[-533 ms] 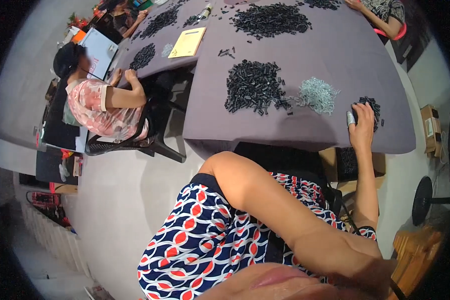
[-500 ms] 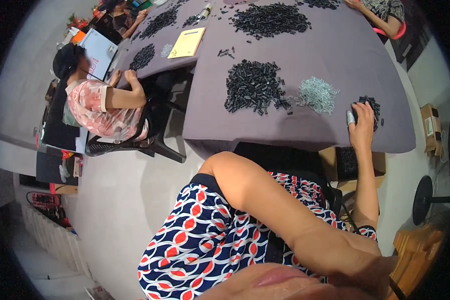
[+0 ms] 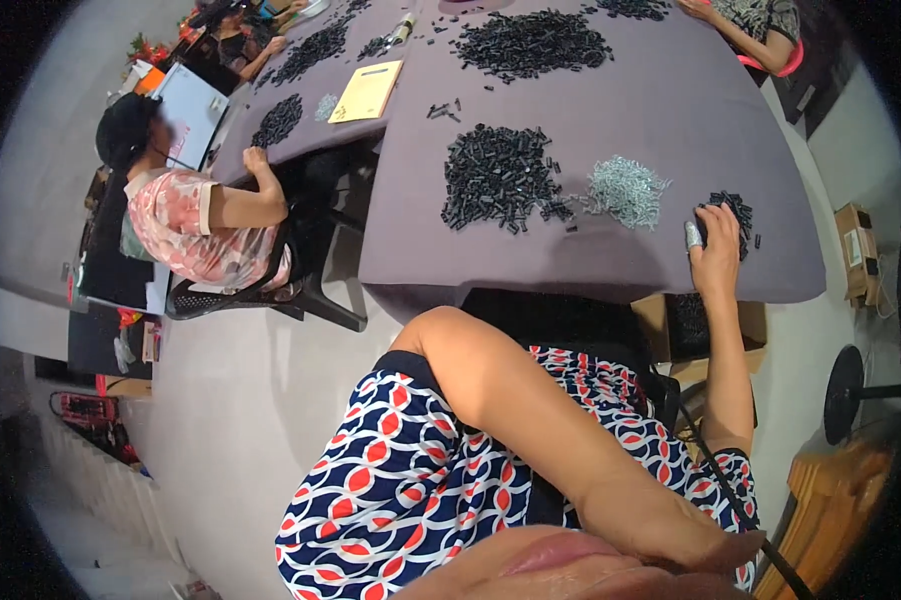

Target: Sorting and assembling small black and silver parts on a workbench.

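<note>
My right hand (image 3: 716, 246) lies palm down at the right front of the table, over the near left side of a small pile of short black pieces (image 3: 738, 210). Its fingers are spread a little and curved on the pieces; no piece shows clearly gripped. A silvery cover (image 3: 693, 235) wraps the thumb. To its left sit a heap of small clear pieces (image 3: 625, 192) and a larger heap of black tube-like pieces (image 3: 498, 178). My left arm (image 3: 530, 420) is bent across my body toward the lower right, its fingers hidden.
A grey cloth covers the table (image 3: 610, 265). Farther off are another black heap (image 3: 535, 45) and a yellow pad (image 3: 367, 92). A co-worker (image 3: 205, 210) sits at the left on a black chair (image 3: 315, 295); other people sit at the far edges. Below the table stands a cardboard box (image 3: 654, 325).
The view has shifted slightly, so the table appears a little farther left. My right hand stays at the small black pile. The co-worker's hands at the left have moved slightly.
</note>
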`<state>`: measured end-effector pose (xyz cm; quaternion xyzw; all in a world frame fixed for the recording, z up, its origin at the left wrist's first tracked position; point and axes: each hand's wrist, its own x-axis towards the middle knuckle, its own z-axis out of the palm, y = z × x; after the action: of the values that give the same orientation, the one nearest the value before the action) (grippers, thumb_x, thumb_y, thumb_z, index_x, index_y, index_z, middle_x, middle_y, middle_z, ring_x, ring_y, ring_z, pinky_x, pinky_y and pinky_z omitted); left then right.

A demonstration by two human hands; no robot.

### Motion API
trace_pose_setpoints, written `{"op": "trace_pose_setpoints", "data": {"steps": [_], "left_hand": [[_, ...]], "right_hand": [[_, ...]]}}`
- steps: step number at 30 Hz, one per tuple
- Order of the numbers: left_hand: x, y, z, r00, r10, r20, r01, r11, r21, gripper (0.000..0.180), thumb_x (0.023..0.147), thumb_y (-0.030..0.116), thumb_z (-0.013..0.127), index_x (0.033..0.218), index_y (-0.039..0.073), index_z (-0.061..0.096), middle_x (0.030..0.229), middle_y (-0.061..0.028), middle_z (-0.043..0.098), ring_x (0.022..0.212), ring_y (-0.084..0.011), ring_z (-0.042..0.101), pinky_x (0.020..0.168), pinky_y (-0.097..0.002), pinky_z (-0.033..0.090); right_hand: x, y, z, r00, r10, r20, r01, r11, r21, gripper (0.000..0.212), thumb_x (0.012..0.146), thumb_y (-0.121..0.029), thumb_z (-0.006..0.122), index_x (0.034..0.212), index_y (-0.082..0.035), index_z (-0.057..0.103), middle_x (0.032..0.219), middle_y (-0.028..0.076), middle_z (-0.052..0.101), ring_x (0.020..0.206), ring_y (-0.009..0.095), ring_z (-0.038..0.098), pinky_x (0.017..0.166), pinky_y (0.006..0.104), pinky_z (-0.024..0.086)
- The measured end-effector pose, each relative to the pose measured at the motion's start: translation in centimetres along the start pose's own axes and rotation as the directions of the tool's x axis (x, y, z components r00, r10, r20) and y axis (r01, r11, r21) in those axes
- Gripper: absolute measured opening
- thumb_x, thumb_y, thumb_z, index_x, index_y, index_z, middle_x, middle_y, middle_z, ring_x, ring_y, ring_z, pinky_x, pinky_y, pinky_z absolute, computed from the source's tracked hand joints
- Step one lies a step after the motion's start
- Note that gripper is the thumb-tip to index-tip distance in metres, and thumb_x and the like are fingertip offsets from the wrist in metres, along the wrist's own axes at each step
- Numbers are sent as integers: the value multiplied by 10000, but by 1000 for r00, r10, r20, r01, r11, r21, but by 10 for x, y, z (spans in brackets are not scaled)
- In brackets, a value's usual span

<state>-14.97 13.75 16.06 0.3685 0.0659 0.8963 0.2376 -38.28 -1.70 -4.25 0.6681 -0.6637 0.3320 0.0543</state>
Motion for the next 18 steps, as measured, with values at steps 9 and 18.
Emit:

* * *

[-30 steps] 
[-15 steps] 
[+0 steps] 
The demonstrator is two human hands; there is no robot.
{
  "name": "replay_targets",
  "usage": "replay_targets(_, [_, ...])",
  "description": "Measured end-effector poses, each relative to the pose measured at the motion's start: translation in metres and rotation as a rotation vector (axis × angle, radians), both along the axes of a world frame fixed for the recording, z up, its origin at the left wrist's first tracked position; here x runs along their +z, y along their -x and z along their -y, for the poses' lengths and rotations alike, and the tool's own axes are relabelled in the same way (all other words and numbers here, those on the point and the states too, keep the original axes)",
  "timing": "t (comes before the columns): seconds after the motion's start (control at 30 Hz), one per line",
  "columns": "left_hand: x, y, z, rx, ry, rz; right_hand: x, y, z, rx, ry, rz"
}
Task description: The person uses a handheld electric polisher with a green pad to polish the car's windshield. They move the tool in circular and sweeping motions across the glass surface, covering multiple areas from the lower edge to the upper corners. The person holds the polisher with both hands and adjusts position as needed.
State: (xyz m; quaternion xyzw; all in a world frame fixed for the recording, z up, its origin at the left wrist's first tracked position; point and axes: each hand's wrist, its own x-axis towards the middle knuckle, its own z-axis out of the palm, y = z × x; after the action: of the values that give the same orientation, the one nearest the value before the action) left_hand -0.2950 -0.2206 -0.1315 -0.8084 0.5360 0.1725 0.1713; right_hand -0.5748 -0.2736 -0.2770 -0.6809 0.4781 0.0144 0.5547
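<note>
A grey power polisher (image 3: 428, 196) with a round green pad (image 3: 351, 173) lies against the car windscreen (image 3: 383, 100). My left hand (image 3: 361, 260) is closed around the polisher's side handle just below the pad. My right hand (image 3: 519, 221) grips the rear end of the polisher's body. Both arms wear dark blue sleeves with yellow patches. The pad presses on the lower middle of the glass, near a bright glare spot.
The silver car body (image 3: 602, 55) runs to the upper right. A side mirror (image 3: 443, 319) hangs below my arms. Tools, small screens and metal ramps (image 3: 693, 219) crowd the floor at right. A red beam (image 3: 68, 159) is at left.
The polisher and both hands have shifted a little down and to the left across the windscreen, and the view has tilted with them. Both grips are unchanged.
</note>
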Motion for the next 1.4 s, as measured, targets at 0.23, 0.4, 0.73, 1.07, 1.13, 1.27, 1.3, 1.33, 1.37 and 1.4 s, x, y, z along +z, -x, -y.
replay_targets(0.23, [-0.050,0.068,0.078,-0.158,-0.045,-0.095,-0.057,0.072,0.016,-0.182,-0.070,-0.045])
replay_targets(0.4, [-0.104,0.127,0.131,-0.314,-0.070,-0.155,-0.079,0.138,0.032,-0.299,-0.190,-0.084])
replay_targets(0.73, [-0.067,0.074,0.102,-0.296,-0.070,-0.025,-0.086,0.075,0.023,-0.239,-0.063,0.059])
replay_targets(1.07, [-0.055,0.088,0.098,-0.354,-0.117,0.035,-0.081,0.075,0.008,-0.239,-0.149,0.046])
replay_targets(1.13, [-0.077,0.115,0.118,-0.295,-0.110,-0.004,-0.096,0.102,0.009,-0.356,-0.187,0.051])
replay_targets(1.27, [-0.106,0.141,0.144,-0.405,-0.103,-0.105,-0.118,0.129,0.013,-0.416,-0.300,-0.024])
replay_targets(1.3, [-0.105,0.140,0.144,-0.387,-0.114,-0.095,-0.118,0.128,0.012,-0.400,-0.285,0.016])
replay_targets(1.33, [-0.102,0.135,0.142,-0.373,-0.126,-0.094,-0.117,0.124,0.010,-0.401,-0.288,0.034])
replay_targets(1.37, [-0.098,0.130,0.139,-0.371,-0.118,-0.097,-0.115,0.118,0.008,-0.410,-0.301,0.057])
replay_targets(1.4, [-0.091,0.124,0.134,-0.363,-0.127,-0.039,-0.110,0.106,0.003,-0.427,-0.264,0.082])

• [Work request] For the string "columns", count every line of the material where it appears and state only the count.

• [Output below] 2